Sinds zijn 15de zit Hans van den Berg in de muziek. Aanvankelijk als gitarist, maar al snel werd het de basgitaar. “In onze schoolband zaten drie gitaristen, een drummer en een toetsenist. En geen bassist dus. Die rol heb ik met plezier op mij genomen, hoor. Het was een vrijwillige keuze. Wij grappen wel eens dat alle bassisten afgekeurde gitaristen zijn.”
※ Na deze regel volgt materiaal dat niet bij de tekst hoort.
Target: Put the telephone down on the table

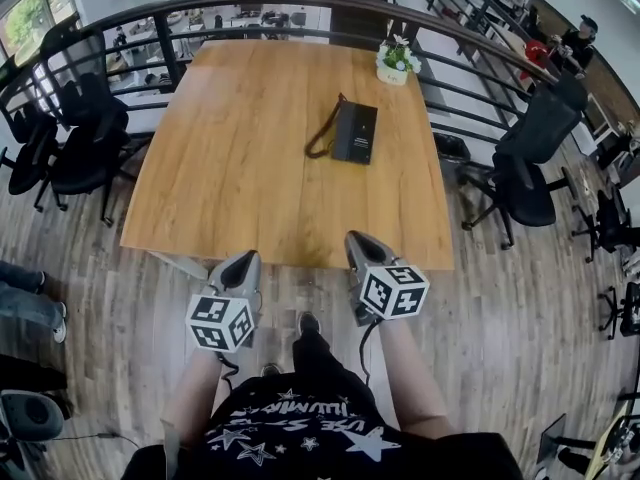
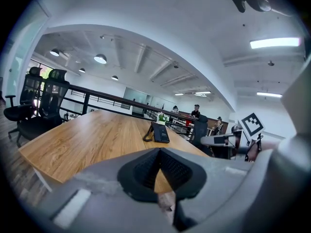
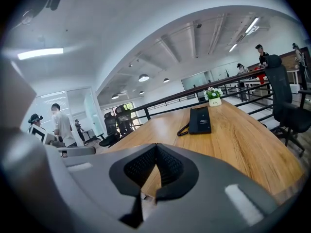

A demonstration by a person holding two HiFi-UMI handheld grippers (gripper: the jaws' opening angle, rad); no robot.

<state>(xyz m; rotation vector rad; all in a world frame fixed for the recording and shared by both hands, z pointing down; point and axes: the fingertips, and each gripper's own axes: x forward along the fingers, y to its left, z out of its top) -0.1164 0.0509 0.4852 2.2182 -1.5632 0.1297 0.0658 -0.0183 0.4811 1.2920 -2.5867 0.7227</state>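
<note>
The black telephone [image 1: 355, 131] lies flat on the wooden table [image 1: 250, 168], right of the middle, with its coiled cord [image 1: 322, 140] on its left side. Both grippers hover just off the table's near edge, well short of the phone. My left gripper [image 1: 243, 260] is shut with nothing between its jaws, and so is my right gripper [image 1: 360, 240]. In the left gripper view the telephone [image 2: 159, 132] is far ahead, past the closed jaws [image 2: 159, 150]. The right gripper view shows the telephone [image 3: 200, 120] beyond its own closed jaws [image 3: 156, 145].
A small potted plant [image 1: 396, 62] stands at the table's far right corner. Black office chairs stand to the left [image 1: 75, 138] and to the right [image 1: 530, 158]. A curved dark railing [image 1: 300, 3] runs behind the table. People sit at the far right [image 1: 575, 38].
</note>
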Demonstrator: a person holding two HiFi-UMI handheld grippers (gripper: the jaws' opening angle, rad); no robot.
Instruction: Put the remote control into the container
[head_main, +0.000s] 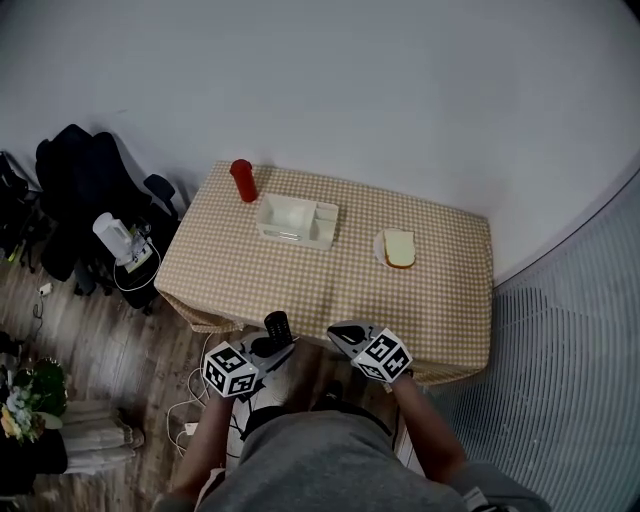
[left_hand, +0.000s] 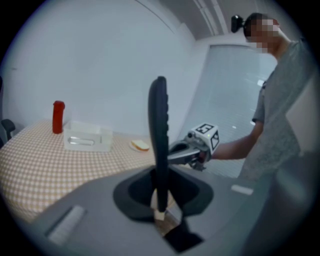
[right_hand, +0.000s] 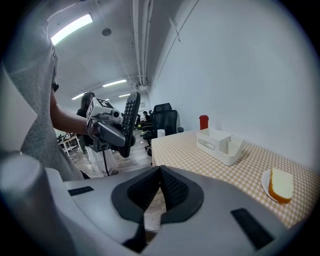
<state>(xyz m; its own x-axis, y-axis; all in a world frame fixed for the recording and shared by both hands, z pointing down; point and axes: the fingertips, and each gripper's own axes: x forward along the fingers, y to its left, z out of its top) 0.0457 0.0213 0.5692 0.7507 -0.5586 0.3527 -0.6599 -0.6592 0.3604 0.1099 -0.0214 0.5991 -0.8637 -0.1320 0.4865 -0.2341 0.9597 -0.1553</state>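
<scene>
The black remote control (head_main: 277, 326) stands upright between the jaws of my left gripper (head_main: 270, 346), just off the near edge of the checked table (head_main: 300, 285). In the left gripper view the remote (left_hand: 160, 140) rises thin and edge-on from the jaws, which are shut on its lower end. My right gripper (head_main: 342, 332) hovers beside it at the table's near edge, shut and empty (right_hand: 160, 172). From the right gripper view the remote (right_hand: 129, 121) shows its keypad. The white divided container (head_main: 297, 220) sits towards the table's far side.
A red bottle (head_main: 243, 180) stands just left of the container. To the container's right a plate with a slice of bread (head_main: 399, 248) rests on the cloth. Left of the table are a dark office chair (head_main: 85, 185), a white jug (head_main: 113, 236) and cables on the floor (head_main: 190, 405).
</scene>
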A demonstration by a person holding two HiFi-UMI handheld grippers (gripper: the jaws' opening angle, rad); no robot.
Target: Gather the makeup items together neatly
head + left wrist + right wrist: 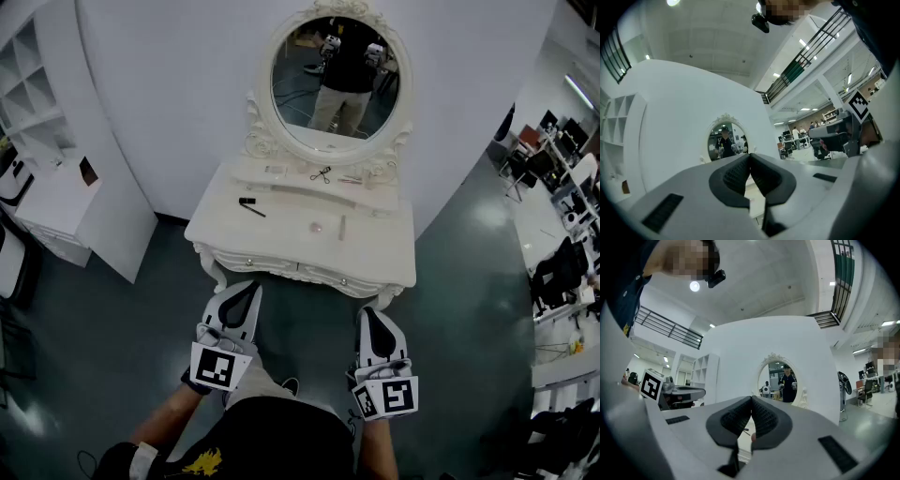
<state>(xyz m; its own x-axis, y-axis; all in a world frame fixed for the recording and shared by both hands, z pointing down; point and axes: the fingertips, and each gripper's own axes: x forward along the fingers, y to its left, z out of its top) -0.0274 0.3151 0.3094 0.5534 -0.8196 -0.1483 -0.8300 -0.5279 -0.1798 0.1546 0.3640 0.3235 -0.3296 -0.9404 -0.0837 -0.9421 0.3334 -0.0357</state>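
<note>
A white dressing table (380, 253) with an oval mirror (339, 80) stands ahead of me. On its top lie a black pencil (250, 207), a small pink round item (317, 227) and a pale stick (342, 228). An eyelash curler (321, 174) and small pale items (275, 170) rest on the raised shelf under the mirror. My left gripper (246, 292) (750, 157) and right gripper (370, 317) (751, 401) hover in front of the table's near edge, short of it. Both are shut with nothing between the pads.
A white shelf unit (56, 187) stands at the left against the curved white wall (169, 94). Desks and black chairs (558, 272) crowd the right side. The grey floor (141, 337) lies between me and the table. My shoe (291, 384) shows below.
</note>
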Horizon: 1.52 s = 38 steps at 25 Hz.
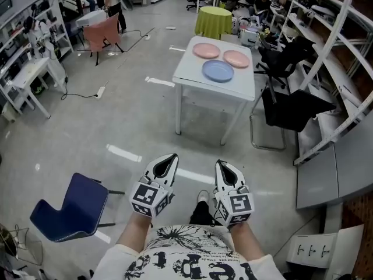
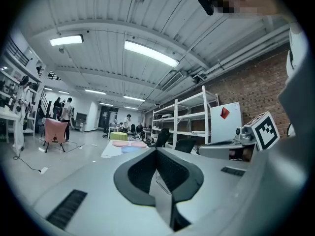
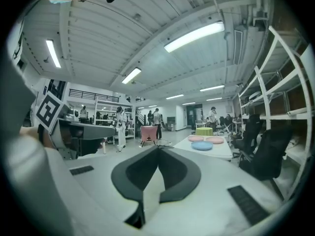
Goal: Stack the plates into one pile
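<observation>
Three plates lie apart on a white table (image 1: 192, 74) well ahead of me: a pink plate (image 1: 206, 51) at the back left, a second pink plate (image 1: 236, 58) at the back right, and a blue plate (image 1: 218, 70) nearer the front. My left gripper (image 1: 171, 157) and right gripper (image 1: 222, 163) are held close to my body, side by side, far short of the table, both shut and empty. In the right gripper view the blue plate (image 3: 202, 145) sits in front of the pink plates (image 3: 196, 138). The left gripper view shows the plates (image 2: 129, 144) small and distant.
A blue chair (image 1: 73, 207) stands at my lower left. Black chairs (image 1: 291, 108) stand right of the table, beside white shelving (image 1: 338, 69). A yellow-green covered round table (image 1: 213, 20) and a pink-draped chair (image 1: 102, 34) are farther back. People stand at the far end.
</observation>
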Each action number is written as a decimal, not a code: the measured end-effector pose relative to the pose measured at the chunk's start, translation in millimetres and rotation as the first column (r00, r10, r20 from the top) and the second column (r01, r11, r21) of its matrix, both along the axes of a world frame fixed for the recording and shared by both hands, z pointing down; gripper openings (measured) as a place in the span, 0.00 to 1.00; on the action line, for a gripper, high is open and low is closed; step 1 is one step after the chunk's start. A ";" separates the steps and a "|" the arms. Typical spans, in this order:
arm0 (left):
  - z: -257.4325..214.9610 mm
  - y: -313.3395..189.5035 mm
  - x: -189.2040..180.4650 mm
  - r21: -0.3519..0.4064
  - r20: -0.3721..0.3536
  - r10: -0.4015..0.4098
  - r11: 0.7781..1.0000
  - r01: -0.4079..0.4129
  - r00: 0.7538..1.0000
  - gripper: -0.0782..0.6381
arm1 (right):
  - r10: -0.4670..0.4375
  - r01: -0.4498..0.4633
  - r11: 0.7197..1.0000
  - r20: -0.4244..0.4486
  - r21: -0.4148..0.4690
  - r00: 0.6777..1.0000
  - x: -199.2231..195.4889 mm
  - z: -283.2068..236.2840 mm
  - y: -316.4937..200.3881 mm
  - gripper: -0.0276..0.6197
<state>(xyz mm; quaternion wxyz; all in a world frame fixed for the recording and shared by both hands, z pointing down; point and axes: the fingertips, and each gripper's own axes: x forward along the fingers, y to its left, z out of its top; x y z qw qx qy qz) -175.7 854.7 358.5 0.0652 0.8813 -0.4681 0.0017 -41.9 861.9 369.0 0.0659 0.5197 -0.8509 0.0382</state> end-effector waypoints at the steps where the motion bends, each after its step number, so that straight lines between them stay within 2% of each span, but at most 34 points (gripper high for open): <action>1: 0.7 -15.6 6.4 0.000 0.001 -0.008 1.000 0.008 1.000 0.12 | -0.008 0.008 1.000 0.001 0.000 1.000 6.5 0.0 -17.2 0.05; 10: -7.0 -174.9 79.8 0.003 0.003 -0.058 0.998 0.058 0.998 0.12 | -0.074 0.074 0.997 0.008 0.007 0.997 80.5 -11.9 -185.9 0.05; 16: -7.4 -260.6 115.0 0.006 -0.010 -0.084 0.996 0.084 0.996 0.12 | -0.093 0.093 0.996 -0.010 0.005 0.996 118.3 -11.4 -270.1 0.05; 23: 9.9 -324.9 131.5 -0.012 0.031 -0.082 0.996 0.083 0.996 0.12 | -0.102 0.102 0.995 -0.042 0.001 0.994 133.1 5.1 -335.4 0.05; 28: 30.7 -385.9 138.7 -0.053 0.030 -0.060 0.997 0.062 0.998 0.12 | -0.097 0.097 0.995 -0.028 -0.013 0.995 139.3 19.1 -389.4 0.05; 33: 46.6 -468.0 146.7 -0.052 0.026 -0.008 0.999 0.009 1.000 0.12 | -0.076 0.076 0.997 -0.035 -0.019 0.996 140.2 34.1 -462.8 0.05; 38: 49.0 -569.0 141.0 -0.074 0.023 0.061 0.995 -0.059 0.998 0.12 | -0.014 0.012 0.999 -0.039 -0.051 0.999 133.8 34.7 -558.4 0.05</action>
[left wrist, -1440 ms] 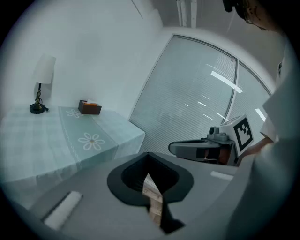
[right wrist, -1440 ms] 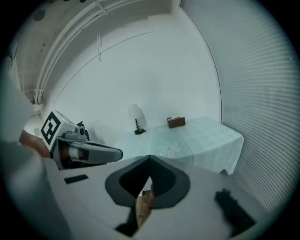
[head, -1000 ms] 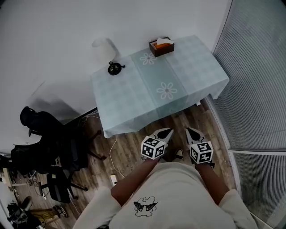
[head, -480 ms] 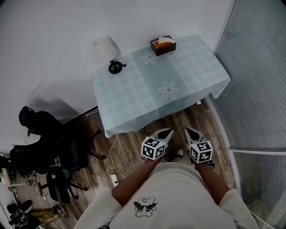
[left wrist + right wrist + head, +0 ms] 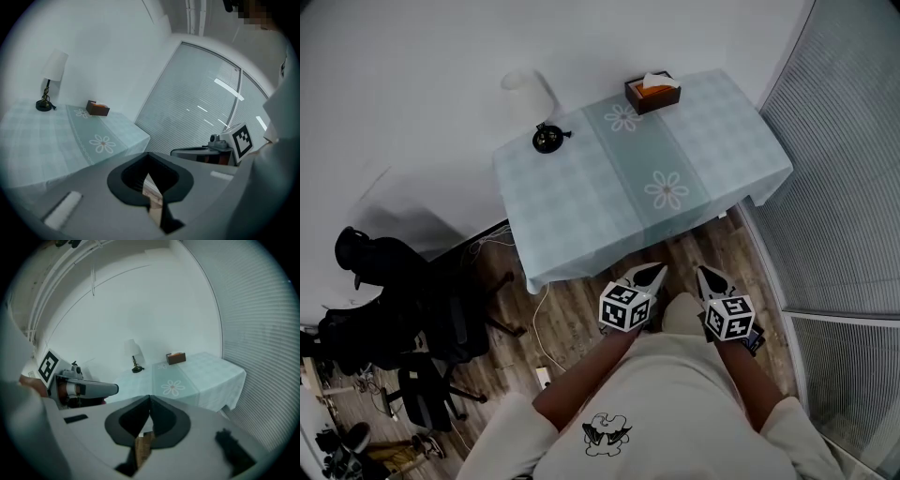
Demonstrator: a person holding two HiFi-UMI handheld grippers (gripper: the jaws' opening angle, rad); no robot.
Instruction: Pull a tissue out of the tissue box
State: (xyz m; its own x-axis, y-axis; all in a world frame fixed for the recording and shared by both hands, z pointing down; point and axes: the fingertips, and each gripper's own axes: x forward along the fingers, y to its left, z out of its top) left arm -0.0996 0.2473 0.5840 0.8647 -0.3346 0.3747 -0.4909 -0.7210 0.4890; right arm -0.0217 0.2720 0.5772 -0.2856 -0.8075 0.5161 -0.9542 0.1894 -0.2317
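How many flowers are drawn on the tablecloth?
2. The far flower sits beside the tissue box, near the wall. The middle flower lies closer to the person, in the cloth's darker stripe. More may hide where the tablecloth hangs down.

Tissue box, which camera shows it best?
The head view: it looks down on the tissue box, open top and white tissue showing. Both gripper views show only a small, distant brown box seen from the side.
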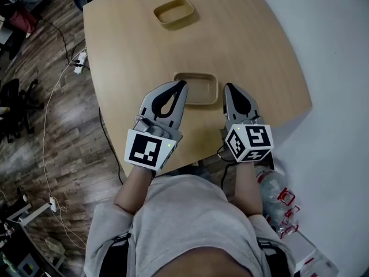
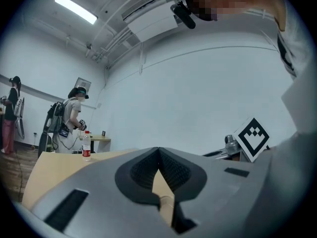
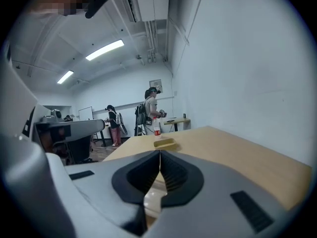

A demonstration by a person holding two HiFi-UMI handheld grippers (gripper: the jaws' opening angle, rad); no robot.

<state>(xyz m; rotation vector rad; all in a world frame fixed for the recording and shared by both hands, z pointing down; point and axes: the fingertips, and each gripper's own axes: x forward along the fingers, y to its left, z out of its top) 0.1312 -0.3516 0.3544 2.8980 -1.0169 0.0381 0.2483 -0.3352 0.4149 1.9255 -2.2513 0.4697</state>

De liefde voor de basgitaar is bij Hans sinds die switch niet meer overgegaan. “Wat ik het mooie vind van de basgitaar?”, vraagt Hans. “Tja, ik speel dragend en ondersteunend. En een bassist mis je eigenlijk pas als hij er niet is. Ik ben niet zo iemand die graag op de voorgrond treedt. Tot ongeveer mijn 30ste heb ik in een band gezeten die op bruiloften en in cafés speelden en altijd vier dagen met carnaval. Dit deden we met dezelfde schoolvrienden van toen trouwens. Ik was in die tijd al met mijn bedrijf begonnen en het werd allemaal wat veel, dus ben ik gestopt met de muziek. Een jaar of tien later belde een oud-gitarist/zanger op of ik niet een paar optredens wilde invallen. Het zou maar om vier à vijf optredens gaan, dus dat vond ik nog wel leuk om te doen. Maar, ik ben er als bassist blijven hangen en nooit meer gestopt.”
Koelcell
De band heet Koelcell. “Toen we begonnen met spelen repeteerden we in de koelcel van een oude boerderij. Uiteindelijk hadden we natuurlijk een naam nodig en iemand zei: laten we voor Koelcell gaan, dat is wel zo toepasselijk. Wij spelen tweemaal in de maand, we hebben optredens in de avonden en op zondagmiddagen. Lekker muziek maken voor de gezelligheid, tijdens het bier en de bitterballen, zeg ik weleens. Daarnaast repeteren we eens in de week. En dan nog thuis oefenen, je moet je nummers en partijen wel kennen. We hebben een lijst van zo’n 150 nummers die we afwisselend spelen en die speel ik eigenlijk allemaal uit het hoofd. Het gaat alle kanten op, van De Dijk – daar ben ik groot fan van – tot en met Hotel California van de Eagles, Wish you were here van Pink Floyd, Child in Time van Deep Purple en Clocks van Coldplay. In feite kan ik na zo’n veertig jaar bassen eigenlijk alles wel spelen, behalve een paar nummers van Mark King, toch wel dé bassist der bassisten, hij was natuurlijk de frontman van Level 42. Die snelle, technische slap-techniek van hem is echt ongeëvenaard.”
Red Hot Chily Peppers
“Wat ik tegenwoordig ook leuk vind is spelen op de contrabas en dan met name rockabilly; een beetje trekken en plukken op die contrabas. Daar ben ik mezelf op aan het toeleggen. Ik merk dat ik het gaaf vind om dat beter onder de knie te krijgen. Sowieso luister ik bij elk nummer op de radio specifiek naar de bassen. Als ik een basloopje hoor dat bevalt, dan schrijf ik het op en thuis pluis ik het uit om het zo goed mogelijk te kunnen naspelen. Het leuke van onze band is dat we er altijd onze eigen versie van maken. Dus als ik eens een tof loopje uit een nummer heb, dan kan ik het zomaar verwerken in een ander nummer dat we spelen.”
‘Een bassist mis je eigenlijk pas als hij er niet is’
Veel bewondering heeft Hans voor de Red Hot Chili Peppers, Californication bijvoorbeeld. “Maar eigenlijk zijn al hun nummers goed, ze blinken uit wat basloopjes betreft. Geen idee of de bassist ze zelf bedenkt, maar ze zijn altijd bijzonder, innovatief en apart, dat is heel knap. Ik speel puur op het gehoor en ben als tiener begonnen zonder notenkennis. Het mooie van elkaar heel goed kennen is dat we aan een half woord genoeg hebben op het podium. Of eigenlijk niet eens aan een half woord, een blik of een knipoog is al vaak genoeg. Als de dansvloer helemaal vol staat, geeft een van ons een seintje en dan weet de band dat we afwijken van de setlist en voor een lekkere disco-medley gaan. Dat is wel een heel fijn gevoel. En ja, de waardering die je achteraf van het publiek krijgt, dat is echt super. Zeker omdat wij echt alleen maar spelen wat wij zelf leuk vinden.”